Alright, I’m putting out a plea. Can we please stop using the term “basic bitches…” incorrectly?

This is not a post hoping to ban a phrase; we all know that doesn't work. But lately “basic” has become a verbal reflux—a linguistic panacea of sorts—for simply not knowing much about someone. “Clearly this bitch uses too much Valencia on her IG and loves snappin' pics of her PSLs in plaid outfits. Ugh, you love fall AND pumpkin-flavored beverages? SO BASIC.”

K, well, you should love fall, but that’s another story.

As humans we have the inherent need to put people in neat little boxes. But even the most seemingly simple person is a web of messy mistakes, small triumphs and complicated choices like anyone else. Do they wear their scars on their sleeve? Do they show the world their talents or quirks or vulnerability? Perhaps not. But that's okay. And after interviewing people professionally and recreationally (if there is such a thing) for the last few years, I've learned something important: just because someone isn't an open book about their complexity doesn't mean they don't have a story. Or, in the words of Yeezus: We're all self-conscious, I'm just the first to admit it. 

I bet Kanye likes PSLs. But I digress.

There's nothing wrong with playing your cards a little closer to your chest, but I happen to vote for more of an open book policy because I think the world could use it. If more people would talk about difficult or uncomfortable things it might make them less difficult or uncomfortable. And maybe in turn it would help everyone get over this itch to label or judge people based on silly superficial nonsense like beverage choices or instagram filters because we'd realize Oh, there's Jan--Jan likes pumpkin spice lattes, but she ALSO has a nervous tick she's working on with her therapist and in her spare time collects vintage scarves. See Jan go, in all of her beautiful, gritty complexity!

But we're not there yet, people, and so we need to stop leaping to conclusions about what we don't know and about the totality of someone's experience based on their love of popular things or "simple" pleasures.

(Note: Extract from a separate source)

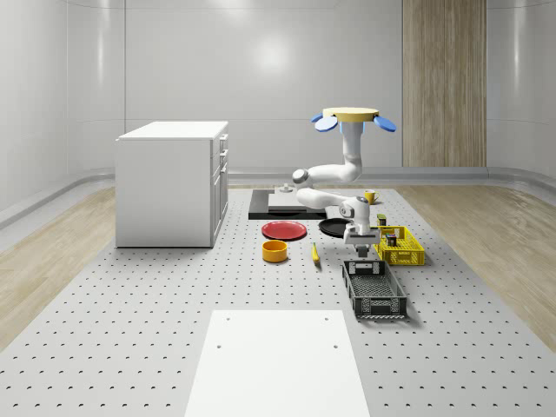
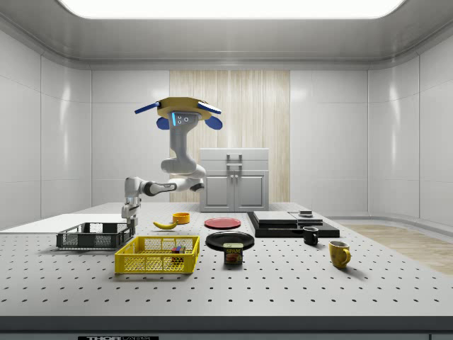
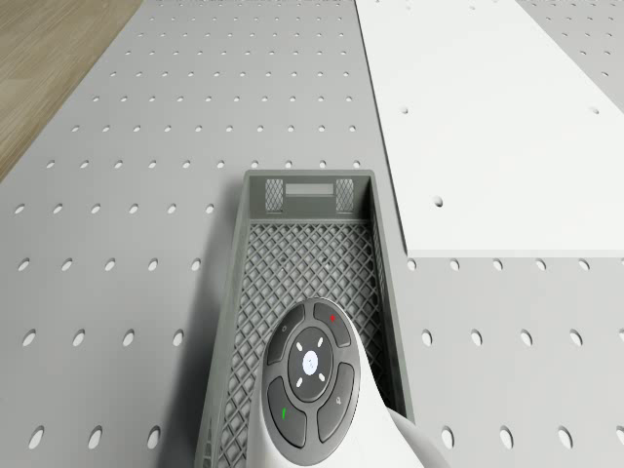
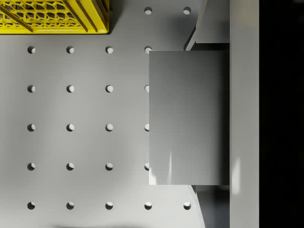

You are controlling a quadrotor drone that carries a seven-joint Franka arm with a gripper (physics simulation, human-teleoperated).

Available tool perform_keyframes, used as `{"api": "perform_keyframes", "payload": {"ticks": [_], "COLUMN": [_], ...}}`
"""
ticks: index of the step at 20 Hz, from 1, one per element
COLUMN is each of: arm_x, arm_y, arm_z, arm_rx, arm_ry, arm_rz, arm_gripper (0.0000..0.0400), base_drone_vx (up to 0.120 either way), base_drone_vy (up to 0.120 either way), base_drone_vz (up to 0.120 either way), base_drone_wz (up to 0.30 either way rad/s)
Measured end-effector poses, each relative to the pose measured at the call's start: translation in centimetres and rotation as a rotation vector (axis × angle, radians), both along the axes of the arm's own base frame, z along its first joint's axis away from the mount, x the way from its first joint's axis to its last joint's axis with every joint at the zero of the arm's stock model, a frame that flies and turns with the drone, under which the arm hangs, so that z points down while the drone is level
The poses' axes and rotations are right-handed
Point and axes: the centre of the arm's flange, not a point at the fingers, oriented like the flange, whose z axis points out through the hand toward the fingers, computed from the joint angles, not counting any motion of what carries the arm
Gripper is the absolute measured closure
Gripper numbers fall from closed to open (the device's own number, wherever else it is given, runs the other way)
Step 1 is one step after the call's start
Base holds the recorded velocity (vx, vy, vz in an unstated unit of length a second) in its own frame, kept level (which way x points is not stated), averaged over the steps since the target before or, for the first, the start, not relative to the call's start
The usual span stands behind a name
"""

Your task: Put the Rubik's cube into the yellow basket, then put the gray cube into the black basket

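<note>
Two baskets: Rubik's cube (image 2: 175,250) in the yellow basket (image 2: 156,256); end effector (image 1: 361,249) grips the gray cube (image 4: 188,117) above the black basket (image 1: 375,290).

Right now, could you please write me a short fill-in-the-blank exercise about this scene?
The Rubik's cube lies ____ the yellow basket.
The pincer is ____ on the gray cube, at the black basket's end.
The drone ____ in the air above the table.
Missing: inside; shut; hovers.
</note>
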Motion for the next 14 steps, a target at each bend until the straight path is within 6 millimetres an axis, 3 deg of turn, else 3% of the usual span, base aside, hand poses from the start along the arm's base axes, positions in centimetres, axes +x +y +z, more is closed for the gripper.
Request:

Whether you wear your story on your sleeve and share it with others or journal it away or even bury it behind a bad habit it's still there. One's complexity, however close to the surface it dwells, has nothing to do with what kind of $5 beverage you prefer. Assuming that it could is basic. 

So let's put an end to this Basic Bitch Witch Hunt by agreeing it's basic to use labels in the first place when we're all complex individuals. Let's let everyone like what they like whether it's immensely popular or completely unheard of--I swear I'll join in on the mission. And maybe, in turn, you could help me out with my open book policy. Maybe we could each bring forth a bit more of our faceted, freaky personalities and let them air out in the open for a while to dispel this myth that anyone is plain or boring...even if the only thing freaky about you is an intense love for pumpkin-flavored beverages. I can't hate. They're fucking delicious.